Il volto di Dorothy sarà, infatti, consegnato ai posteri grazie anche al mito di Antigone, personaggio con cui si identificherà, divenuto nel frattempo immagine di coraggio e di ribellione, lei che era “nata contro”, come dice il suo stesso nome, derivato dal greco ἀντί (contro) e γονή (nata). Molti anni dopo, infatti essa rivive – in una versione iconica e pop – nell’Antigone di Elisa Pasquini (1986), artista toscana contemporanea, che la trasforma nella protagonista di una pop tale colorata e d’impatto, una moderna wonder woman impegnata ed emancipata, che cela i tratti della semisconosciuta Dorothy Dene, figura oggi dimenticata dell’Inghilterra vittoriana di fine Ottocento.

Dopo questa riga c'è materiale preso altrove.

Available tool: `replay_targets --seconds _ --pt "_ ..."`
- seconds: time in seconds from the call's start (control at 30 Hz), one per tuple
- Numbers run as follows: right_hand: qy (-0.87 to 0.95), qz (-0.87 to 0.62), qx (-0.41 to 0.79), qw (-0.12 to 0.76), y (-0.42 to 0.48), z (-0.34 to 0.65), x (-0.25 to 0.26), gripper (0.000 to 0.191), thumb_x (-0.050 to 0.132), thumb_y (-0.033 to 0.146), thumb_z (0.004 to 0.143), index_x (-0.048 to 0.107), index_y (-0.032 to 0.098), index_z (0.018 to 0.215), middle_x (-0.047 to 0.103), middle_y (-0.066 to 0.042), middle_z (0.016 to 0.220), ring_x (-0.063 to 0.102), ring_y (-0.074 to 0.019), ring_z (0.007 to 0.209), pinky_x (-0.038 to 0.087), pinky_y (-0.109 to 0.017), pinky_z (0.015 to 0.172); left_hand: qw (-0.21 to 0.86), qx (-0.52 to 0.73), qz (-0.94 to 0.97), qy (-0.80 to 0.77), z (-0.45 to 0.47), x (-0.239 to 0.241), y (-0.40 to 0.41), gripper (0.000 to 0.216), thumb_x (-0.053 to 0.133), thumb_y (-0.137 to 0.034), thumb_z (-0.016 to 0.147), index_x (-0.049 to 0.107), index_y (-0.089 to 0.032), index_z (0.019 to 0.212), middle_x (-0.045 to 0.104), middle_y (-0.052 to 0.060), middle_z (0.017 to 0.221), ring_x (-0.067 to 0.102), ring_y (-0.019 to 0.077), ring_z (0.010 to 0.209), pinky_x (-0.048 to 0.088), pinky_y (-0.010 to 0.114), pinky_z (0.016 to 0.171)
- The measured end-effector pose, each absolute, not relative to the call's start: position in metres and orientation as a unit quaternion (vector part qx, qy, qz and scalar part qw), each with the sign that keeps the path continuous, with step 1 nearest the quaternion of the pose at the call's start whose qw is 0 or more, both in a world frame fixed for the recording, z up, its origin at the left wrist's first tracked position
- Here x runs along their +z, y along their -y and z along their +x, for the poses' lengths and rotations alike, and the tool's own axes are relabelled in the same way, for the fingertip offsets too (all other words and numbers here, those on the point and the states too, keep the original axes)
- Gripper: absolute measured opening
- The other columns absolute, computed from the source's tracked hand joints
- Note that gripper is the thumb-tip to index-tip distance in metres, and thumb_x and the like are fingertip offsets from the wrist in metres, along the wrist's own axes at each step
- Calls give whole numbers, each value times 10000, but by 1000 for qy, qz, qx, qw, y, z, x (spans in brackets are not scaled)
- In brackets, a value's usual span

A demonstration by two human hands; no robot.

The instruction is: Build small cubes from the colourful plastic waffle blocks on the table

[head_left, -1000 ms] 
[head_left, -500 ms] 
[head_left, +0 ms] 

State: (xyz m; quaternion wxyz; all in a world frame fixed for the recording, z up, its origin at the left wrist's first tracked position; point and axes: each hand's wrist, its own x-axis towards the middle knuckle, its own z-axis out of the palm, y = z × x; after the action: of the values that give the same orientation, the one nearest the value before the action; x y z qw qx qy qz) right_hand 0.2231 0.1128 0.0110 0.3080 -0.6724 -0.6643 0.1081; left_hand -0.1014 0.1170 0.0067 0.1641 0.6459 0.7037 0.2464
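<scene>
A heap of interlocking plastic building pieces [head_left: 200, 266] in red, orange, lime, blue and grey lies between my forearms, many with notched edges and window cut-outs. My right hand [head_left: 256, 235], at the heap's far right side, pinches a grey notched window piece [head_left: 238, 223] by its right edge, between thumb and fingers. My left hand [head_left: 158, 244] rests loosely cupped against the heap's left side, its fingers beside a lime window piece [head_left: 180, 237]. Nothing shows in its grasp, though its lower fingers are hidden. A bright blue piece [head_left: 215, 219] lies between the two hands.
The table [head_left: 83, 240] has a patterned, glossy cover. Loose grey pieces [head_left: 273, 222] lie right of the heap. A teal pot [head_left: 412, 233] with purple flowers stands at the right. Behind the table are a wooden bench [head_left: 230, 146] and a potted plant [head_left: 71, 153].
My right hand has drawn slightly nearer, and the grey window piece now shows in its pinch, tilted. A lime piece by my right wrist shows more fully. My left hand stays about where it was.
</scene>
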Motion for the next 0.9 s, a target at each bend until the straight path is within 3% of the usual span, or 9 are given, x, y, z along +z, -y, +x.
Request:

E. Pasquini, Antigone (2012). Lucca, Studio dell’artista

Eppure Dorothy vestì i panni di numerose figure letterarie e mitiche di cui si ornarono i bellissimi e sognanti dipinti di Leighton, tra cui la Desdemona dal verde vestito del 1888; contribuì a esprimere l’ideale di classicità e di italianità agognato dall’artista inglese, da sempre affascinato dalle bellezze italiane a tal punto da scegliere la penisola (Firenze e Roma in primis) come sua seconda patria; inoltre, al tempo fu molto fotografata, ricercata (e chiacchierata) per la sua fisicità e la sua presunta relazione con Leighton; ma soprattutto, rese iconici i dipinti del maestro con la sua concreta e solenne fisicità, fatta di bellezza e forte personalità, quella di una donna che segnò la vita e la produzione di un artista.